PROBLEM TO WORK ON: Starting at the first line of the data below, repeat each line word for word up to and including the line with "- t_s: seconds".

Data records

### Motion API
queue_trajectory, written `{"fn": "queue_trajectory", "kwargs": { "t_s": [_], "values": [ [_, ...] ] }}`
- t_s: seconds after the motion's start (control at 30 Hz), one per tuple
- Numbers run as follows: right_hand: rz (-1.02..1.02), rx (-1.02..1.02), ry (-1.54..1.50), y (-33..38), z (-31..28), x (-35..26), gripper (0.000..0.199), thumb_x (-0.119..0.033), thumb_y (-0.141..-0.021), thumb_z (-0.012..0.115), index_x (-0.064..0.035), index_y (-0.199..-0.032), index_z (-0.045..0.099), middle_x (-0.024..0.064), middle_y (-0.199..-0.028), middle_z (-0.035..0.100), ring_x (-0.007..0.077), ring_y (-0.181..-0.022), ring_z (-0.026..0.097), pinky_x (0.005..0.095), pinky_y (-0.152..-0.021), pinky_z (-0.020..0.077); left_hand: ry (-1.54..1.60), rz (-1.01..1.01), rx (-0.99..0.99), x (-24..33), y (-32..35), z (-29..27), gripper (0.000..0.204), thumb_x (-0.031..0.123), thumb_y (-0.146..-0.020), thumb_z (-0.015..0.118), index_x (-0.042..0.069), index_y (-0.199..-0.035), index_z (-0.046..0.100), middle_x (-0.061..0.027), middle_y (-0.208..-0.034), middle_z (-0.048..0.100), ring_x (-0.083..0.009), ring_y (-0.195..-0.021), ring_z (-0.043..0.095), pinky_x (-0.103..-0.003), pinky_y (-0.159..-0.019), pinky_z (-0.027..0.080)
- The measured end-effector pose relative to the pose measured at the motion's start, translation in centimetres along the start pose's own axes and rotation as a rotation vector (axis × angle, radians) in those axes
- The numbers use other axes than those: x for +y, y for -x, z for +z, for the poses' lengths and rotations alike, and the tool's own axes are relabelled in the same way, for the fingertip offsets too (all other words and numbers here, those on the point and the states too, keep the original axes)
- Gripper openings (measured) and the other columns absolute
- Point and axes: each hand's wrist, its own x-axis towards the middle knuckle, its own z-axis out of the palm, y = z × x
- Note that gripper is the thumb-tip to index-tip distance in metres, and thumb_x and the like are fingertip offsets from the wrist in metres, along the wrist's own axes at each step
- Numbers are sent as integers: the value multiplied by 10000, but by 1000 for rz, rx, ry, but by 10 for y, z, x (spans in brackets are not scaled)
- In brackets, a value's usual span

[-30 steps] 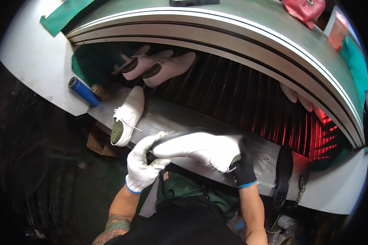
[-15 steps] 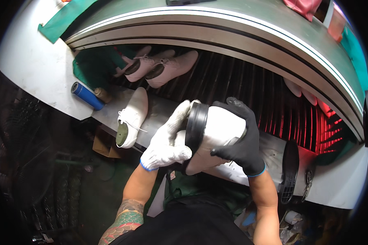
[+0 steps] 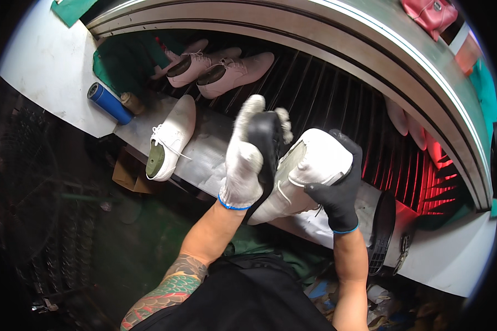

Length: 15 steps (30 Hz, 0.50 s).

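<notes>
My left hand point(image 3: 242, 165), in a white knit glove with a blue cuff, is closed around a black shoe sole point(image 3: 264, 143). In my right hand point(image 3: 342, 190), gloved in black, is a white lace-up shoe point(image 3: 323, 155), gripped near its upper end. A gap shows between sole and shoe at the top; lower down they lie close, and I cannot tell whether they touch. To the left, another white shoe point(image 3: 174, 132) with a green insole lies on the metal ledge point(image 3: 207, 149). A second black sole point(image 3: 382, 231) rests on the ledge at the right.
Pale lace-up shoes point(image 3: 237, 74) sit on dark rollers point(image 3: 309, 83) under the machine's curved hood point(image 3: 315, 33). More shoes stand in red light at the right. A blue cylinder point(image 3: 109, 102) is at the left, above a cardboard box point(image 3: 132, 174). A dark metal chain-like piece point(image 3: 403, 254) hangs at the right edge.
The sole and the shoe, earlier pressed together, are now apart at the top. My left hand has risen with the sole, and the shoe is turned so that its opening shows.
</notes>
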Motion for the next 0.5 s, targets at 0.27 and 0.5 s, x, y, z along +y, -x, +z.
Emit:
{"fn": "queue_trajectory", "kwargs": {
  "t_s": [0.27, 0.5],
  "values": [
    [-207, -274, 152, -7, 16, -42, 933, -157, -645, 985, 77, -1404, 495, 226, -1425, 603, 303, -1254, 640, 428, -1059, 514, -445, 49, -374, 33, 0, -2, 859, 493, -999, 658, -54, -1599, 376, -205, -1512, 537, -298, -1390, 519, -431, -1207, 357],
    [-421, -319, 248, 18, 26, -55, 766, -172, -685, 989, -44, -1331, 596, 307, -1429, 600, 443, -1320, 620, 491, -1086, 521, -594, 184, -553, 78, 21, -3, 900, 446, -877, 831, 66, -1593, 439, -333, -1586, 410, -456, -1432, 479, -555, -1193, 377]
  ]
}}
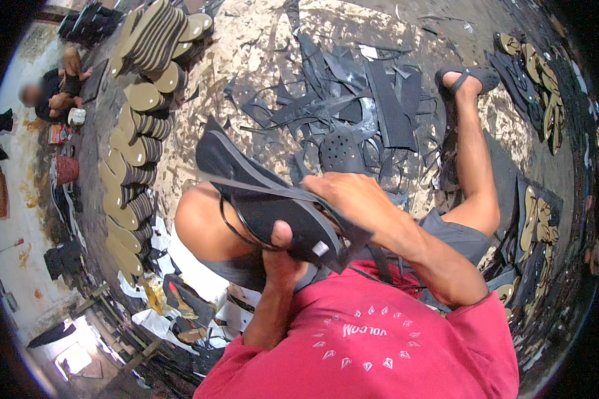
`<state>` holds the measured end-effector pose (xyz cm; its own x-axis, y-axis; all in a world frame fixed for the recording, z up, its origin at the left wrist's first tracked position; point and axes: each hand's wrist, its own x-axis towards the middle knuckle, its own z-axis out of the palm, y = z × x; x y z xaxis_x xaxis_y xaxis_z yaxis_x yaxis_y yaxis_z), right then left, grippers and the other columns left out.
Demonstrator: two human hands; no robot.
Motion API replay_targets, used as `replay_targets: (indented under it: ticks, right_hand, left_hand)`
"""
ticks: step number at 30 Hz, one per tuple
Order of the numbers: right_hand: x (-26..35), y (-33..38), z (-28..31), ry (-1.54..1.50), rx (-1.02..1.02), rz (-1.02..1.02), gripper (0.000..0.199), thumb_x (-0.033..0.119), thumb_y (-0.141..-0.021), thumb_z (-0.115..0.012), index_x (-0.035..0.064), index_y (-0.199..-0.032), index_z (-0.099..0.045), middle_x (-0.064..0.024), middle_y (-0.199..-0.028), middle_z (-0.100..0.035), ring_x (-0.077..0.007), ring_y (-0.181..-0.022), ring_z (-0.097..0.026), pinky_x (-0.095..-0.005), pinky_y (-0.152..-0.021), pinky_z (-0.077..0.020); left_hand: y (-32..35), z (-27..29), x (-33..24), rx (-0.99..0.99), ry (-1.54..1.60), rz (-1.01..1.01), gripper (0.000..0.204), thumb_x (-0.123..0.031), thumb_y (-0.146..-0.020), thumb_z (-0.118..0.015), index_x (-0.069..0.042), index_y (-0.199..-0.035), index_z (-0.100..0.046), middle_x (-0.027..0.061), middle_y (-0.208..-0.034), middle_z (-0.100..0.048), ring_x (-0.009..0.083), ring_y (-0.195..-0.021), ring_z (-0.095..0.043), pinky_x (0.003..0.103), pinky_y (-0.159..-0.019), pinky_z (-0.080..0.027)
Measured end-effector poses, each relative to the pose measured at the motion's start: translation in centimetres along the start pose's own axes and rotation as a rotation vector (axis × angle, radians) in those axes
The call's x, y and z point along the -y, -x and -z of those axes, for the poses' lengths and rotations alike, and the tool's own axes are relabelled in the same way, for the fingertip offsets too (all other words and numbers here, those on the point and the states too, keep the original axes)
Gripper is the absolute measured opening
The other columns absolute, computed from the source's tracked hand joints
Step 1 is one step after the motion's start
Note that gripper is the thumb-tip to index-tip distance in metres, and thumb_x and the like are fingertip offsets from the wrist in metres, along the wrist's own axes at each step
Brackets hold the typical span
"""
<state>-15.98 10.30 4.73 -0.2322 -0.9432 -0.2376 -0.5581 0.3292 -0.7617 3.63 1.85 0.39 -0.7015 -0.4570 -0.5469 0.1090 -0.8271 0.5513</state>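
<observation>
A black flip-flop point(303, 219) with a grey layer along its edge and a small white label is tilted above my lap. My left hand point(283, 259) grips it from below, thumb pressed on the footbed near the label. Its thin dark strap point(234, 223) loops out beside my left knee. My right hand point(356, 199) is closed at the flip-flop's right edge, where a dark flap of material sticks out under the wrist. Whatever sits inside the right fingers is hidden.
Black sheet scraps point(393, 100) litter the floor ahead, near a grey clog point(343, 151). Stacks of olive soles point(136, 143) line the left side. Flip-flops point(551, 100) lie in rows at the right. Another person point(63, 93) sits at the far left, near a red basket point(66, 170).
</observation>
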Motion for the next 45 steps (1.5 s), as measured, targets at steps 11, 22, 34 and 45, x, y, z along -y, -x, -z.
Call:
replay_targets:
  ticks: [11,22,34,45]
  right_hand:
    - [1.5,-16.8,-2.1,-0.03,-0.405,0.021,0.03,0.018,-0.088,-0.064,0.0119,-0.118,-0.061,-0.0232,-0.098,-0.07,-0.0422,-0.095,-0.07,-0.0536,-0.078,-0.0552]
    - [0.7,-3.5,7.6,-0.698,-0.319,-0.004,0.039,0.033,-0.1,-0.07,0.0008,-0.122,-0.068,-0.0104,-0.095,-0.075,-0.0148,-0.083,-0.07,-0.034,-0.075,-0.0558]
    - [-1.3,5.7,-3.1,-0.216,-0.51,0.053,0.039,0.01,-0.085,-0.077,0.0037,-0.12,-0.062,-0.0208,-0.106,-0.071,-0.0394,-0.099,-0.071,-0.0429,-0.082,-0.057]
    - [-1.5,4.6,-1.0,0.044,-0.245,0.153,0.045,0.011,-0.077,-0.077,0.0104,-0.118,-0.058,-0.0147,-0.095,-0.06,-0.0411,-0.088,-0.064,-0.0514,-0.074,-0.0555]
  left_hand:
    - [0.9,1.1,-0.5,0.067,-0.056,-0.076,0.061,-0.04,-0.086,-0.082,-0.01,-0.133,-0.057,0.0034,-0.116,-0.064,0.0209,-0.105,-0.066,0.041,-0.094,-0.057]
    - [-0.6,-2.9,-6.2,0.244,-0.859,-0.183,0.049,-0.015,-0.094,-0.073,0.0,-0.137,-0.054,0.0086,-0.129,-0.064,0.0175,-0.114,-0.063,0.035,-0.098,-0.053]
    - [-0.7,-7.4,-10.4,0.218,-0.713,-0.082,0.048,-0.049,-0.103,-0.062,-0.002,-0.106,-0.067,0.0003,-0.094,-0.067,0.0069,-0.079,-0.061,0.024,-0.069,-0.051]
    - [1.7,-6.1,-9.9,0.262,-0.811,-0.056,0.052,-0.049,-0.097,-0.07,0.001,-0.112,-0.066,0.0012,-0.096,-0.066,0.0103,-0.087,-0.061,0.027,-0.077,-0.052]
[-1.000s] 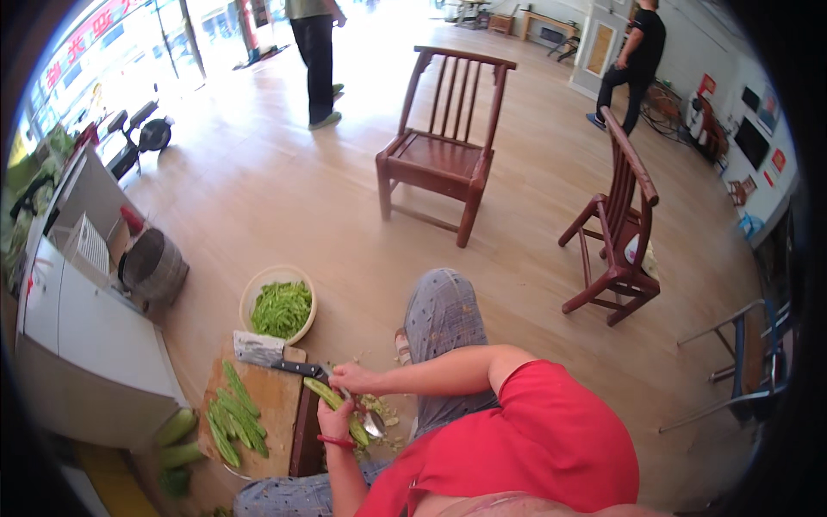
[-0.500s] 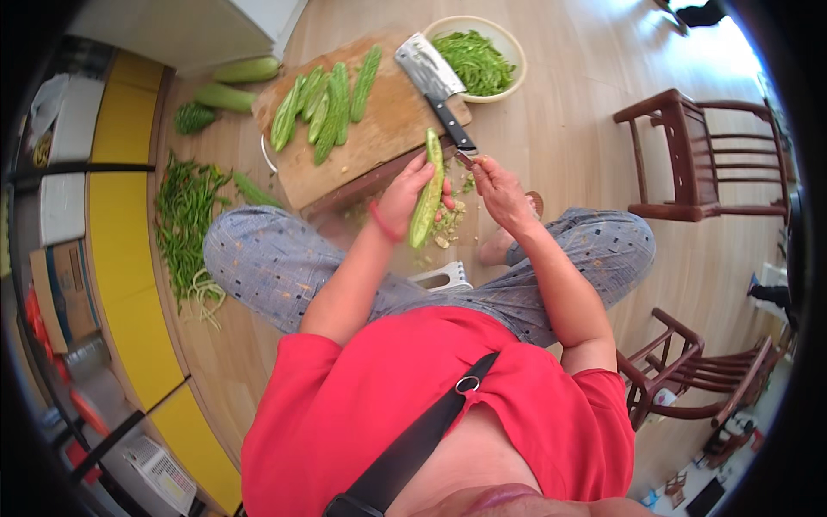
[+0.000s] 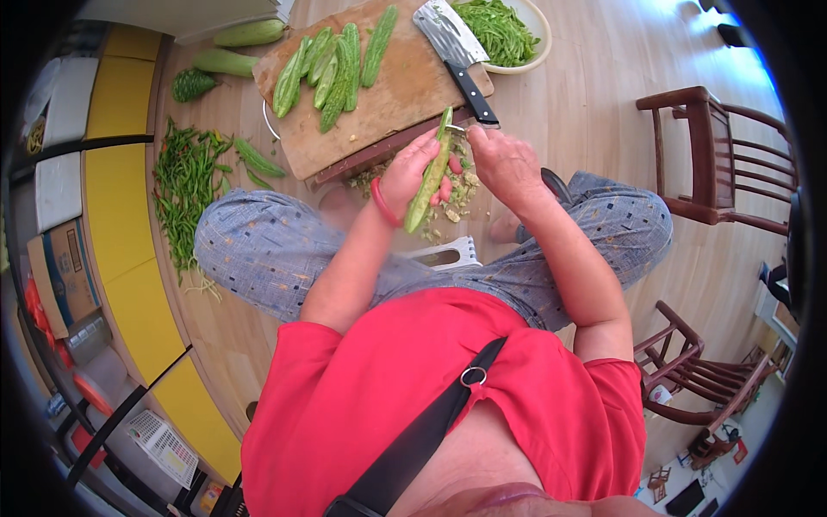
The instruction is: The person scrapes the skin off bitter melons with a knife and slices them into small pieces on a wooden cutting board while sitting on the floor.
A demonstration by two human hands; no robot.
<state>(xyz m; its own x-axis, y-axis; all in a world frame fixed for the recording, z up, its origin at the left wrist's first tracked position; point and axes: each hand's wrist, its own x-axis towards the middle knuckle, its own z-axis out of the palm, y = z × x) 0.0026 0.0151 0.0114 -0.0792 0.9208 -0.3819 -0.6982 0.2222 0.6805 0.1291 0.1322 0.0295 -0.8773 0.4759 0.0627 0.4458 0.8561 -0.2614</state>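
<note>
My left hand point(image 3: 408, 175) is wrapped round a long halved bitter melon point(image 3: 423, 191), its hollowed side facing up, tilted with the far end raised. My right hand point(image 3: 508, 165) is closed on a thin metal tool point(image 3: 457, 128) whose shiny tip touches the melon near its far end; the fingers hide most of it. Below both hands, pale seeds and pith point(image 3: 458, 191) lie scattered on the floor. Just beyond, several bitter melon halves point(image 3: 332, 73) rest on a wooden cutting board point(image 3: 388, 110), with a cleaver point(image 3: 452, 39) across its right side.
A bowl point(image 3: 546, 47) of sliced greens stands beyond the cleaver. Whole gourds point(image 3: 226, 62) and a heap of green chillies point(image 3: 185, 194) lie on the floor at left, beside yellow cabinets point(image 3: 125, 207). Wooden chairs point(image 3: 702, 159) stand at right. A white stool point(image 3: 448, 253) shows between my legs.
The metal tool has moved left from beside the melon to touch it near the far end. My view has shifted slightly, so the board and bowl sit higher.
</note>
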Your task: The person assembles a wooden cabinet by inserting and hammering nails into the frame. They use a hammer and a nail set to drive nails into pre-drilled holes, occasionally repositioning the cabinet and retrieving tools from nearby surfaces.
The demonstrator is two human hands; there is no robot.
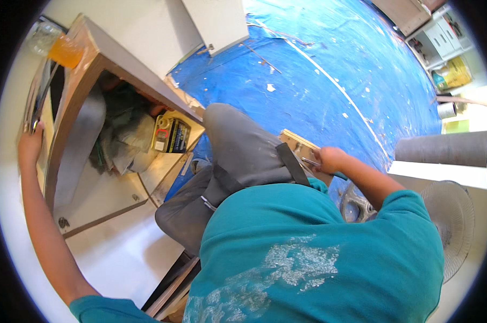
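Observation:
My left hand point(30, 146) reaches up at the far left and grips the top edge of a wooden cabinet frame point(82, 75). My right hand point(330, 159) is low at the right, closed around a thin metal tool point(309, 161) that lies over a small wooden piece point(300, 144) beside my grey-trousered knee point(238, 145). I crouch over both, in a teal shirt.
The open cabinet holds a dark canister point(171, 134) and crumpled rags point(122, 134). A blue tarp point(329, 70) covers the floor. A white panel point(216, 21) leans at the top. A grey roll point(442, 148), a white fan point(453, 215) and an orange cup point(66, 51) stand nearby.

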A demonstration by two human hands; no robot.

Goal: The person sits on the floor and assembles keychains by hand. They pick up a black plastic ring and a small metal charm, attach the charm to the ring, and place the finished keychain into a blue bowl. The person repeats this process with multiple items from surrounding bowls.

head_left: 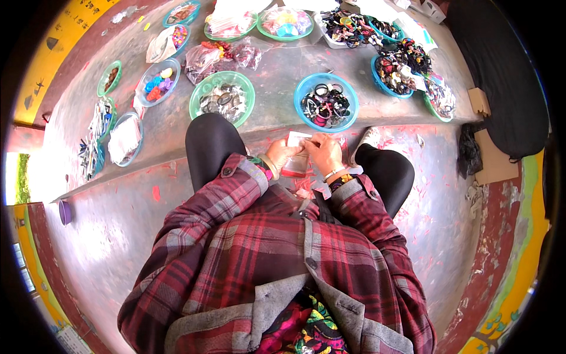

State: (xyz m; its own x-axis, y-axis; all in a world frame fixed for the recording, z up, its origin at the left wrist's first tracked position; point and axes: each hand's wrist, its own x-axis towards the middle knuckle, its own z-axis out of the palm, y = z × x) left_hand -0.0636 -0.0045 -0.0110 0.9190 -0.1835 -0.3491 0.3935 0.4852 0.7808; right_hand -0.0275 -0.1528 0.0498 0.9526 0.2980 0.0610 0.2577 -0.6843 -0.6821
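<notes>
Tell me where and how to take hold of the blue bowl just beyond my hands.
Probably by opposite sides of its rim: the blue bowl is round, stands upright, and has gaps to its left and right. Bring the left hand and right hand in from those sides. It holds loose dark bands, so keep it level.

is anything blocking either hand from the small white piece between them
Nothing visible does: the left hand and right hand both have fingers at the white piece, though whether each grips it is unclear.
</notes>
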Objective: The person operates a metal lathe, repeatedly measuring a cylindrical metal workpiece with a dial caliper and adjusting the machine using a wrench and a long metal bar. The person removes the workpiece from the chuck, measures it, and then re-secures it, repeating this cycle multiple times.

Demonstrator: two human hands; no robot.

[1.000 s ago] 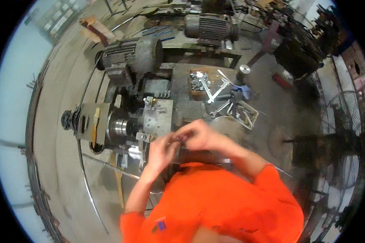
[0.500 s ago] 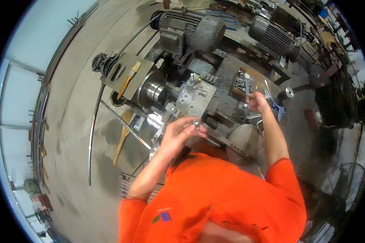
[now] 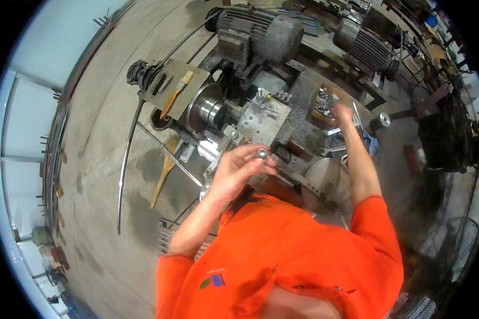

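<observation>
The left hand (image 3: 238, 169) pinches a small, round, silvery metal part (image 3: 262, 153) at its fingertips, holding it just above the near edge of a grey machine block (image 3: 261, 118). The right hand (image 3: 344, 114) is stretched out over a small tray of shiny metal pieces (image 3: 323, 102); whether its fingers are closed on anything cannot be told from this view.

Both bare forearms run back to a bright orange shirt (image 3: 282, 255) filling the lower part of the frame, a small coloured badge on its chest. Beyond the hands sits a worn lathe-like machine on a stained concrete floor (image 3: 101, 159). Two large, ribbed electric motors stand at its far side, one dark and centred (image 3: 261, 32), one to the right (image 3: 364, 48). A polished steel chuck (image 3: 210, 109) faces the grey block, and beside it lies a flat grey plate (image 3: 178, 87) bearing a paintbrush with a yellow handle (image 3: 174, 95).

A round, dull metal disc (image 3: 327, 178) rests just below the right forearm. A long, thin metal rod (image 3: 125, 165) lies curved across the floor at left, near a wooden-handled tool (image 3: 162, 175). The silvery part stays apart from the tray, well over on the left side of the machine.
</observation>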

EXERCISE RESPONSE:
### Motion API
queue_trajectory, written `{"fn": "queue_trajectory", "kwargs": { "t_s": [_], "values": [ [_, ...] ] }}`
- t_s: seconds after the motion's start (control at 30 Hz), one per tuple

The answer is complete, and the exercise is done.